Foiling dacoits to standing against Pak Army: Tribute to 34,000 policemen etched in stone


Written by Rahul Tripathi
| New Delhi |

Updated: October 21, 2018 7:09:41 am

National Police Memorial in New Delhi will be inaugurated by Prime Minister Narendra Modi on Sunday. Amit Mehra

From foiling a robbery in Arunachal Pradesh and fighting militancy in J&K to facing Pakistani Army tanks in the 1965 war armed with just .303 rifles and nabbing Ajmal Kasab during the 26/11 attacks in Mumbai, the stories of courage and sacrifice of over 34,000 policemen, since 1947, will be etched in stone Sunday at the unveiling of the National Police Memorial.

Prime Minister Narendra Modi will inaugurate the memorial in Chanakyapuri on October 21 observed as police commemoration day. The design was conceptualised by the National Gallery of Modern Art (NGMA)’s Advaita Gadanayak and includes a 30-feet-tall granite pillar, weighing 238 tonnes, procured from Khammam district of Telangana.

Other than this central sculpture, the memorial has a Wall of Valour, engraved with the names of police personnel. “A 60-feet-long river flowing at the base of the sculpture was painstakingly drawn up by architects and skilled workmen in 11 months. The weight, the solidity and the singularity of the art-piece reflect the burden of carrying all brave martyred police personnel on our shoulders, at one time,” says the concept note on National Police Memorial.

At the event Sunday, the Prime Minister will also unveil the country’s first national police museum, depicting the history and uniform and gear of central and state police forces, which is part of an underground facility at the memorial premises. The museum project is being steered by the Intelligence Bureau (IB) in coordination with central armed police forces (CAPFs).

The custom to observe October 21 as police commemoration day started with a decision to pay homage to ten policemen killed in an ambush by Chinese troops in 1959 in Ladakh’s Hot Spring area. Several police and CAPF personnel who died in the line of duty are also remembered on the occasion.

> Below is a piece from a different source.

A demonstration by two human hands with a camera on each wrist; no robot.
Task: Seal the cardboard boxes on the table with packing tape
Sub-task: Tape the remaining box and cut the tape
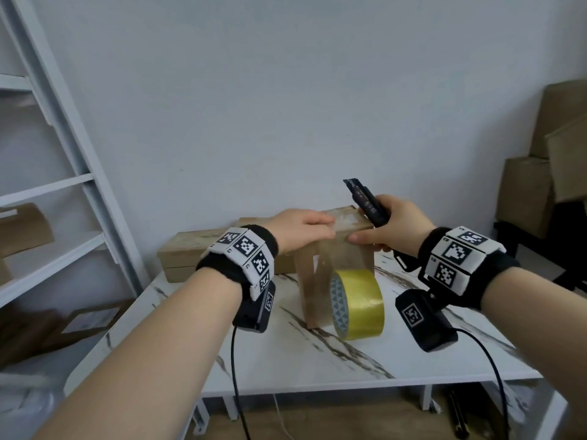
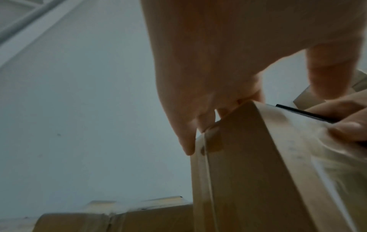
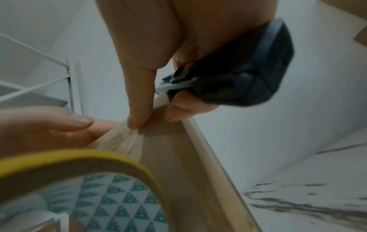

Ashish Kumar Tiwary, barely in his late twenties, was the lone Shaurya Chakra awardee for the CRPF in 2011. A native of Jharkhand, CRPF commando Tiwary was engaged to gather intelligence on the presence of Maoist Commander Sidhu Soren in West Midnapur in 2010. Later, he spearheaded the raid on a Maoist hideout with a strength of 40-50 Naxals. Tiwary and his team gunned down Soren but he died after suffering grievous injuries.

A Rajasthan Armed Constabulary (RAC) policeman showed exemplary courage when they took on Pakistani Army during the 1965 war. Pakistan’s Army had attacked and infiltrated into Indian Territory through Jaisalmer at a time when the RAC guarded the country’s borders.

Then, one section of RAC personnel with .303 rifles and limited ammunition stood against thousands of Pakistani Army soldiers supported by tanks, shielded vehicles and heavy artillery. Under heavy artillery fire, the RAC mounted a courageous response and fought to the end.

It is among the rare incidents when so many police personnel made the supreme sacrifice while defending the country’s honour. The RAC personnel killed were Sohan Singh, Kripal Singh, Budh Singh, Lakh Ram, Pema Ram, Sujan Singh and three head constables: Umapati, Samundar Singh, Jagat Singh. The daring acts of the RAC are mention in an incident on December 2, 1965, when a platoon took on dacoits in the Chambal region in which the platoon commander and six RAC constables died. Also mentioned is Dhanwade Ravindra Baban, a CRPF commando from Maharashtra, who was sent to in Kashmir after the killing of Burhan Wani.

On August 26, 2017, three terrorists entered the District Police Line (DPL), Pulwama that housed over 400 families and is spread over 100 acres. Baban and his team took on three militants but finally fell to Armour Piercing Incendiary (API) bullets, used by the terrorists for the first time.